### Problem to solve
Please return every line of the listing. Keep each one exact.

### Data excerpts
- - - - -

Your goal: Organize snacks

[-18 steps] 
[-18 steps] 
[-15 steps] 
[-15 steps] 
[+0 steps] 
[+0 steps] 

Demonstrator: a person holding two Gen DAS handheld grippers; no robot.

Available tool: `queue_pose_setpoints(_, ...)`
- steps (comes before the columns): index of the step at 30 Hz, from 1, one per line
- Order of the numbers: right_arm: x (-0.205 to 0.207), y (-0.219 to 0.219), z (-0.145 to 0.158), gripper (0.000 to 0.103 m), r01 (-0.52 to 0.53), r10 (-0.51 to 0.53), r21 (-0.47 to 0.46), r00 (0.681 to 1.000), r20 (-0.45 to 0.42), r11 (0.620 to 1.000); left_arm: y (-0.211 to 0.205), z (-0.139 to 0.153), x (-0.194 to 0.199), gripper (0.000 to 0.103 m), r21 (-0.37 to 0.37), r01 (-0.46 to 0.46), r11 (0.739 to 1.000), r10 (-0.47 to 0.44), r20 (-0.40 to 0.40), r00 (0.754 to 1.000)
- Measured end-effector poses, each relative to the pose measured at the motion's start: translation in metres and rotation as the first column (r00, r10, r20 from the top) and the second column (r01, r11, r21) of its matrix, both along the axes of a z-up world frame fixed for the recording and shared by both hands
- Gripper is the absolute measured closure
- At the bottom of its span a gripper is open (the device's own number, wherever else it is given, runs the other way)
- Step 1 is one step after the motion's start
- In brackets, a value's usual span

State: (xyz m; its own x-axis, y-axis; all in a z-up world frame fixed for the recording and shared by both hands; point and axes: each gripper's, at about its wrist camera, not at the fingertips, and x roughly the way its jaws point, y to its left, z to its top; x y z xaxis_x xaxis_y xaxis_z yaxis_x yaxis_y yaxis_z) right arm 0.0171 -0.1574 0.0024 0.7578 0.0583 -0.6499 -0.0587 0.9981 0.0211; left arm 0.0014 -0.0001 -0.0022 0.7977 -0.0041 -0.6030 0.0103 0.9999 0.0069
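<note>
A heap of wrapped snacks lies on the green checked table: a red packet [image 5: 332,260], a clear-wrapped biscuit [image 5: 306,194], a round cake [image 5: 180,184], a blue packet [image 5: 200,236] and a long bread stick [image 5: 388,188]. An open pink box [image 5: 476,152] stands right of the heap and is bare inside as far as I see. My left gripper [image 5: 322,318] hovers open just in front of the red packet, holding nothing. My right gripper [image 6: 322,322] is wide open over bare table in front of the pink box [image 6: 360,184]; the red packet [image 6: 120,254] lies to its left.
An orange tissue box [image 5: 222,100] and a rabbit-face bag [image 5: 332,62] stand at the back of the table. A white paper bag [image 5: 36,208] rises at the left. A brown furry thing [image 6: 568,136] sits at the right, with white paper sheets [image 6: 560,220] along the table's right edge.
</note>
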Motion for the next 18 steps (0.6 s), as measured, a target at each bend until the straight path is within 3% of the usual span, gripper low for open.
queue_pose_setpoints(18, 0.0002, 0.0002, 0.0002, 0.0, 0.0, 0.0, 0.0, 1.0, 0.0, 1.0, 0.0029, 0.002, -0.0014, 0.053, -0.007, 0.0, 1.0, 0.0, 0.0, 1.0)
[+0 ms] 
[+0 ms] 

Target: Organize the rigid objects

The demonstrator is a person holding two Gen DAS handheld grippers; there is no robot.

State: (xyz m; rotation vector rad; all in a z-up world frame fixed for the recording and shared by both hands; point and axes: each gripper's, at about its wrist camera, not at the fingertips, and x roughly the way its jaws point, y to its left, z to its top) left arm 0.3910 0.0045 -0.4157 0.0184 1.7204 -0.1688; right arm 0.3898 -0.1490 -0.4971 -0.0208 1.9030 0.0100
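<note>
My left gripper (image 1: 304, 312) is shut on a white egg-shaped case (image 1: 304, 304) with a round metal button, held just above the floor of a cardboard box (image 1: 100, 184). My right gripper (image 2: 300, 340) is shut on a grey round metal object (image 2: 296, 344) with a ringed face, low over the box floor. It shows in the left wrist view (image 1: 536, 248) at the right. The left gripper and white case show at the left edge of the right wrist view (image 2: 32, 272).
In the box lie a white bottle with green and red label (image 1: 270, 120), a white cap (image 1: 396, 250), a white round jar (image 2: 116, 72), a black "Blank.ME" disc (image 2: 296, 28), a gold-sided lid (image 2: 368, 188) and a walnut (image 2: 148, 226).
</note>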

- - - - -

### Solution
Your goal: Organize snacks

[-18 steps] 
[-18 steps] 
[-15 steps] 
[-15 steps] 
[+0 steps] 
[+0 steps] 

Demonstrator: a person holding two Gen DAS handheld grippers; no robot.

Available tool: `queue_pose_setpoints(_, ...)`
- steps (comes before the columns): index of the step at 30 Hz, from 1, one per line
- Order of the numbers: right_arm: x (-0.205 to 0.207), y (-0.219 to 0.219), z (-0.145 to 0.158), gripper (0.000 to 0.103 m), r01 (-0.52 to 0.53), r10 (-0.51 to 0.53), r21 (-0.47 to 0.46), r00 (0.681 to 1.000), r20 (-0.45 to 0.42), r11 (0.620 to 1.000); left_arm: y (-0.211 to 0.205), z (-0.139 to 0.153), x (-0.194 to 0.199), gripper (0.000 to 0.103 m), r21 (-0.37 to 0.37), r01 (-0.46 to 0.46), r11 (0.739 to 1.000), r10 (-0.47 to 0.44), r20 (-0.40 to 0.40), r00 (0.754 to 1.000)
- Measured end-effector poses, each relative to the pose measured at the motion's start: translation in metres and rotation as the first column (r00, r10, r20 from the top) and the second column (r01, r11, r21) of its matrix, both along the axes of a z-up world frame fixed for the recording and shared by both hands
- Gripper is the absolute measured closure
- At the bottom of its span a gripper is open (the device's own number, wherever else it is given, runs the other way)
- Step 1 is one step after the motion's start
- In brackets, a value's usual span

State: (xyz m; its own x-axis, y-axis; all in a z-up world frame fixed for the recording and shared by both hands; point and axes: each gripper's, at about its wrist camera, not at the fingertips, and x roughly the way its jaws point, y to its left, z to its top; x y z xaxis_x xaxis_y xaxis_z yaxis_x yaxis_y yaxis_z) right arm 0.0171 -0.1574 0.0024 0.7578 0.0583 -0.6499 -0.0587 0.9981 0.0211; left arm 0.0014 -0.0001 -0.0022 0.7977 -0.0041 -0.6030 0.0103 0.9999 0.0069
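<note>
A heap of wrapped snacks lies on the green checked table: a red packet [image 5: 332,260], a clear-wrapped biscuit [image 5: 306,194], a round cake [image 5: 180,184], a blue packet [image 5: 200,236] and a long bread stick [image 5: 388,188]. An open pink box [image 5: 476,152] stands right of the heap and is bare inside as far as I see. My left gripper [image 5: 322,318] hovers open just in front of the red packet, holding nothing. My right gripper [image 6: 322,322] is wide open over bare table in front of the pink box [image 6: 360,184]; the red packet [image 6: 120,254] lies to its left.
An orange tissue box [image 5: 222,100] and a rabbit-face bag [image 5: 332,62] stand at the back of the table. A white paper bag [image 5: 36,208] rises at the left. A brown furry thing [image 6: 568,136] sits at the right, with white paper sheets [image 6: 560,220] along the table's right edge.
</note>
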Motion for the next 18 steps (0.6 s), as measured, a target at each bend until the straight path is within 3% of the usual span, gripper low for open.
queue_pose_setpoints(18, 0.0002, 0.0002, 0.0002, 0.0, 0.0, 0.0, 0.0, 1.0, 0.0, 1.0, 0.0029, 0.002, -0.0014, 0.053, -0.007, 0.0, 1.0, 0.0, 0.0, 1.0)
[+0 ms] 
[+0 ms] 

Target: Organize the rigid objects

The demonstrator is a person holding two Gen DAS handheld grippers; there is no robot.

State: (xyz m; rotation vector rad; all in a z-up world frame fixed for the recording and shared by both hands; point and axes: each gripper's, at about its wrist camera, not at the fingertips, and x roughly the way its jaws point, y to its left, z to its top) left arm 0.3910 0.0045 -0.4157 0.0184 1.7204 -0.1688; right arm 0.3898 -0.1490 -0.4971 -0.0208 1.9030 0.0100
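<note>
My left gripper (image 1: 304, 312) is shut on a white egg-shaped case (image 1: 304, 304) with a round metal button, held just above the floor of a cardboard box (image 1: 100, 184). My right gripper (image 2: 300, 340) is shut on a grey round metal object (image 2: 296, 344) with a ringed face, low over the box floor. It shows in the left wrist view (image 1: 536, 248) at the right. The left gripper and white case show at the left edge of the right wrist view (image 2: 32, 272).
In the box lie a white bottle with green and red label (image 1: 270, 120), a white cap (image 1: 396, 250), a white round jar (image 2: 116, 72), a black "Blank.ME" disc (image 2: 296, 28), a gold-sided lid (image 2: 368, 188) and a walnut (image 2: 148, 226).
</note>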

With that, the answer is done.